▸ **Task goal**:
Using the records below, filter out every line that lacks "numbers" and copy the rest.

BEGIN Available records

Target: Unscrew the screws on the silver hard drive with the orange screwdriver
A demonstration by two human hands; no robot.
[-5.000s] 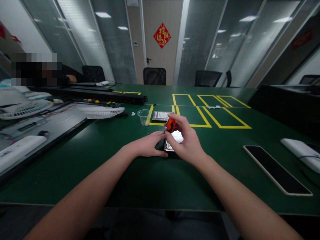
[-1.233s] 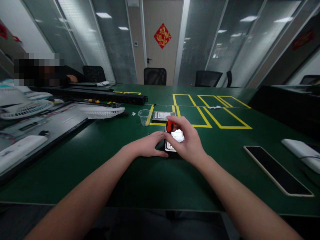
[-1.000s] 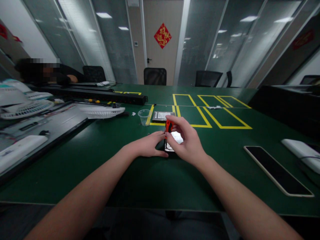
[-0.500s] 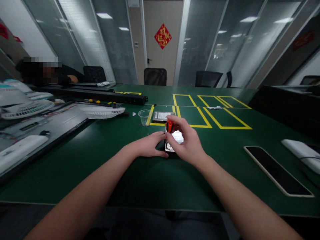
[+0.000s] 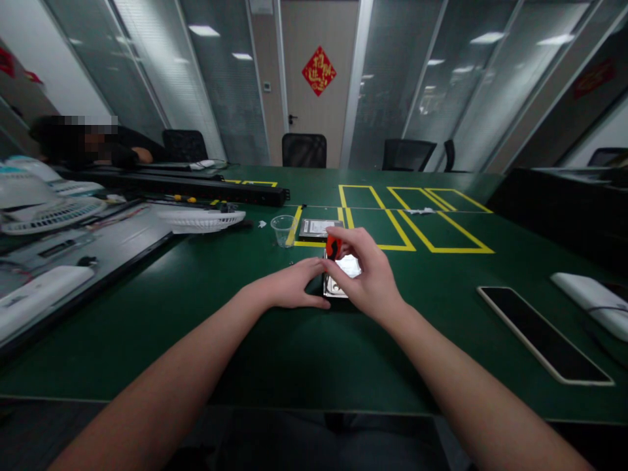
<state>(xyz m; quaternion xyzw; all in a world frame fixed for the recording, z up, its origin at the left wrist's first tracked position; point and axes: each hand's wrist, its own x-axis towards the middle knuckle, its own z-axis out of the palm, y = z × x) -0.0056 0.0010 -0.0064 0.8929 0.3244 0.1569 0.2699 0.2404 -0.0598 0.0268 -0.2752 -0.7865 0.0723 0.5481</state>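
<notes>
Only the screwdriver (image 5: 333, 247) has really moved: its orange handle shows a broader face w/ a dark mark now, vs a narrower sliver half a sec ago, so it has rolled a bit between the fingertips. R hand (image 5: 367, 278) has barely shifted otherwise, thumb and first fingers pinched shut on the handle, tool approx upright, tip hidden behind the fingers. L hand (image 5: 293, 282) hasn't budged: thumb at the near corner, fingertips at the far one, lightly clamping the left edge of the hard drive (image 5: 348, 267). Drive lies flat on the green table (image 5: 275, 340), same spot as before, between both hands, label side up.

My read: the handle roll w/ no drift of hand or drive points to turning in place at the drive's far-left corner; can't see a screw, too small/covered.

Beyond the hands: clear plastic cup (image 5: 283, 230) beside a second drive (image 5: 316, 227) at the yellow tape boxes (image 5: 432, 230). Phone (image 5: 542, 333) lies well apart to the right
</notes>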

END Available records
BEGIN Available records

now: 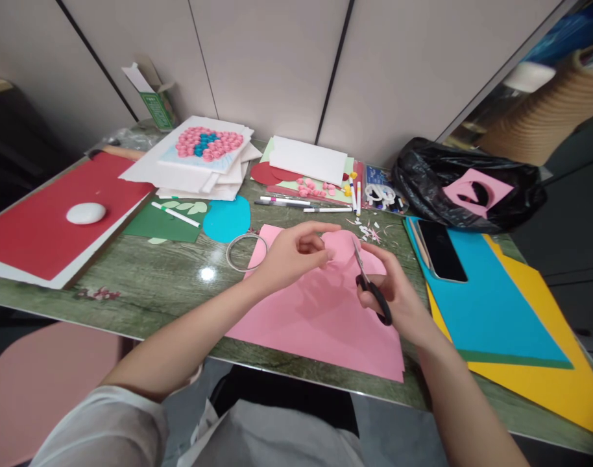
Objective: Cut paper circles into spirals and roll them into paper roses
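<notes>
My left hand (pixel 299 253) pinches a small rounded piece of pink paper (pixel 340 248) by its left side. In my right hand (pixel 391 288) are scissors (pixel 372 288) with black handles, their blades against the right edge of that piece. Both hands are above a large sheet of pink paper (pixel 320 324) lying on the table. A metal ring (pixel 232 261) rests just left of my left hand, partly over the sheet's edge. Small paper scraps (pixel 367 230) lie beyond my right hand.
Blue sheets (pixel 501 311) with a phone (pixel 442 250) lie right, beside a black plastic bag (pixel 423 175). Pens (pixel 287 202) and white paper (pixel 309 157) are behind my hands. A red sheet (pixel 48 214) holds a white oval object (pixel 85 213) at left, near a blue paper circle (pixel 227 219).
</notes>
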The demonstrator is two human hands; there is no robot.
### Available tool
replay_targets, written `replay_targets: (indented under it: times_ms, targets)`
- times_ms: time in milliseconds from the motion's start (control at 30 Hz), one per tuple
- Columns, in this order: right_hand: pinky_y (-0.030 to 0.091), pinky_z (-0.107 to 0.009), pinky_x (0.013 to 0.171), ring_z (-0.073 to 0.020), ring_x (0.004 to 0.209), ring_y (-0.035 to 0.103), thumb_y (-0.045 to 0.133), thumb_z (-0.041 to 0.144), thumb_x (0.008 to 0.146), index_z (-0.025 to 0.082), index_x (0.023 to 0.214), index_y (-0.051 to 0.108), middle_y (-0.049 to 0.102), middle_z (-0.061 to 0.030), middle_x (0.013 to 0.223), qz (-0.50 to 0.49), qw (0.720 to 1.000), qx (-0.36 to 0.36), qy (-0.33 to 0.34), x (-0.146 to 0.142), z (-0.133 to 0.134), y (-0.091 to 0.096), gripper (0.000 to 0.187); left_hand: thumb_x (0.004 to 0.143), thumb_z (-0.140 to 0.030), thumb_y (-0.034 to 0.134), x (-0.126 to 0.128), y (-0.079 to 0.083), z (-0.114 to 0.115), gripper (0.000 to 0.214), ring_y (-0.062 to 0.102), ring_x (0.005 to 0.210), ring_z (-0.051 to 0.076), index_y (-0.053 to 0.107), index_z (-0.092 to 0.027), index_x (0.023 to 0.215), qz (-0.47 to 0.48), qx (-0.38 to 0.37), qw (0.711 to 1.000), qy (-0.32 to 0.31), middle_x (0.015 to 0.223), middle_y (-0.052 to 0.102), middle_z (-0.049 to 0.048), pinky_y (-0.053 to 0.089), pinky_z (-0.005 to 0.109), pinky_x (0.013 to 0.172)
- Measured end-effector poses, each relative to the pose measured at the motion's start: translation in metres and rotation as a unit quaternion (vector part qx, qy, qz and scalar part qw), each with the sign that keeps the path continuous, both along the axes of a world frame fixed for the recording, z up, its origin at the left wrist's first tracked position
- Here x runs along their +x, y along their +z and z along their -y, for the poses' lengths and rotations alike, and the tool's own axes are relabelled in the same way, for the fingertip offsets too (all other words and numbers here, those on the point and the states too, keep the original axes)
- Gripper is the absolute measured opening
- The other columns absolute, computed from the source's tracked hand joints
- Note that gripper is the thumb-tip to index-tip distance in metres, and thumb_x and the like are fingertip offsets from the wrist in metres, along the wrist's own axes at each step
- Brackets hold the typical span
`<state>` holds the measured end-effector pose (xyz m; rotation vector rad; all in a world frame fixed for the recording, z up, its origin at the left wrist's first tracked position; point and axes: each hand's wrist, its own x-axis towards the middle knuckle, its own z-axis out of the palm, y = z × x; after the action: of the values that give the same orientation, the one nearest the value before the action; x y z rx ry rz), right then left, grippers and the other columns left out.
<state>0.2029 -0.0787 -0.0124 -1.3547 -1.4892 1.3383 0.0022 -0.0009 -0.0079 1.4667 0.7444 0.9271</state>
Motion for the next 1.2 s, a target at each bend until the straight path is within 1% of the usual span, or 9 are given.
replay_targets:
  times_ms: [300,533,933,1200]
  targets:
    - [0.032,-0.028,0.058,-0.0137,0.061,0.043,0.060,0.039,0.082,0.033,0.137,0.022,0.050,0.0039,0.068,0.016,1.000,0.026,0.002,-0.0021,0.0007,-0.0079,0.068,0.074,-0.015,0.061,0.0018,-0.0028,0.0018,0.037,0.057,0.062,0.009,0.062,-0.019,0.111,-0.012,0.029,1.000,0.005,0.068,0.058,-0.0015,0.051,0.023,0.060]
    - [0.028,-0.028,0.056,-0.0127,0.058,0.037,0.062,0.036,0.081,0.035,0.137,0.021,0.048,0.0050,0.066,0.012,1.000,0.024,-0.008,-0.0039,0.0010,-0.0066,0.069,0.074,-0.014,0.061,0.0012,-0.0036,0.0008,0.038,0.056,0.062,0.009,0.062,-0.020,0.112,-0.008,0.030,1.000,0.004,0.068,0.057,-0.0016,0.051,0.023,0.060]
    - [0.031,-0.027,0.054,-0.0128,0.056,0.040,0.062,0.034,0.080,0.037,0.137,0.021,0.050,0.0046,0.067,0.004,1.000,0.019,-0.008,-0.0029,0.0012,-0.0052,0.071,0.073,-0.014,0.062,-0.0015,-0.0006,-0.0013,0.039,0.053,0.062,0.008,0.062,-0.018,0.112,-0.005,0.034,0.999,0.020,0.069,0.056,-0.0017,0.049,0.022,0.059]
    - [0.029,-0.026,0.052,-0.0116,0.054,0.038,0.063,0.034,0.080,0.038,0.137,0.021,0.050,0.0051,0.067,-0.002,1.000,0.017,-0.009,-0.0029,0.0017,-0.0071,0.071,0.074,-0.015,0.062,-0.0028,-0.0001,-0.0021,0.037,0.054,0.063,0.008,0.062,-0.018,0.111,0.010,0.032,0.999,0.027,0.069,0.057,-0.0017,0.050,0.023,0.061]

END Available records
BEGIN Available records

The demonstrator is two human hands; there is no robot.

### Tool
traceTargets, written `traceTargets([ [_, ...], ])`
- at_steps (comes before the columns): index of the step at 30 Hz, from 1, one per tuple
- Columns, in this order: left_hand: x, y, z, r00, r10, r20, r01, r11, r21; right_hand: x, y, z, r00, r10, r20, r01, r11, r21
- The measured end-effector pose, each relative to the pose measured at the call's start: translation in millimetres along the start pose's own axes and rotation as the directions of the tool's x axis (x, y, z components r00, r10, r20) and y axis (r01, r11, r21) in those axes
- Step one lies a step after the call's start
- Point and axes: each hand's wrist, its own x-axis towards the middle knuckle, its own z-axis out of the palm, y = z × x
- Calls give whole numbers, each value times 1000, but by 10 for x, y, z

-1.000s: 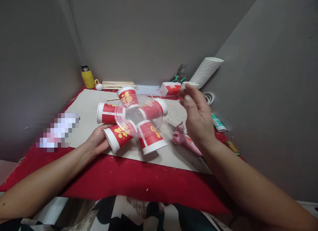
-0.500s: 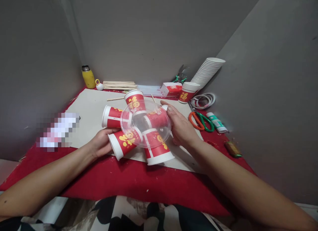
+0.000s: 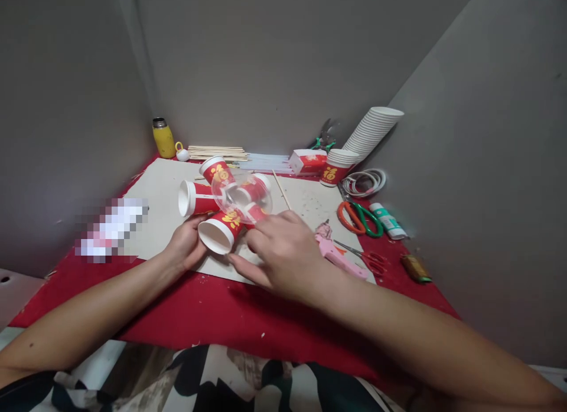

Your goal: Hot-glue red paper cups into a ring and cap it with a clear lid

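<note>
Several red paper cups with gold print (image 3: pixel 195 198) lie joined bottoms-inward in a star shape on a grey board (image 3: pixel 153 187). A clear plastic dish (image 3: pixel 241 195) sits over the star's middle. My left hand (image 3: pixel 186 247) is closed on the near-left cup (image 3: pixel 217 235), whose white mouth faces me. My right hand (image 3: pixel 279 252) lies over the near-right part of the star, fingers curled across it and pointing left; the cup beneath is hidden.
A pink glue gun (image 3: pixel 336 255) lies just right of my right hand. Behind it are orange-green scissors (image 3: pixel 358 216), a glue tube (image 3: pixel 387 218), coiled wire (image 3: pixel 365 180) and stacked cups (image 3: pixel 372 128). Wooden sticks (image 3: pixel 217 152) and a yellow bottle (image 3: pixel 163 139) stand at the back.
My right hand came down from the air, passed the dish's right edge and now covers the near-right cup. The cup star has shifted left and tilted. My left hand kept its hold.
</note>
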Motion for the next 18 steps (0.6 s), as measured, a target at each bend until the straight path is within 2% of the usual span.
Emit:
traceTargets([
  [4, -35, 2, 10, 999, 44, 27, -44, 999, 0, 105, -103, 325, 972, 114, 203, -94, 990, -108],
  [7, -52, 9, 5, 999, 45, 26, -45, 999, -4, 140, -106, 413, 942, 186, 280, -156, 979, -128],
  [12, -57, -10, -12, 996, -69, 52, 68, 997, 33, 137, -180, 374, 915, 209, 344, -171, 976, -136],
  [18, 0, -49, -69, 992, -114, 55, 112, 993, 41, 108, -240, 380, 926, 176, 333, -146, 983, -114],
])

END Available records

▸ **The completed task**:
- Here x runs along their +x, y along their +z and z along their -y, for the poses' lengths and rotations alike, and the tool's own axes are relabelled in the same way, for the fingertip offsets too (all other words and numbers here, those on the point and the states too, keep the original axes)
- Calls give whole numbers, each value times 1000, but by 10 for x, y, z

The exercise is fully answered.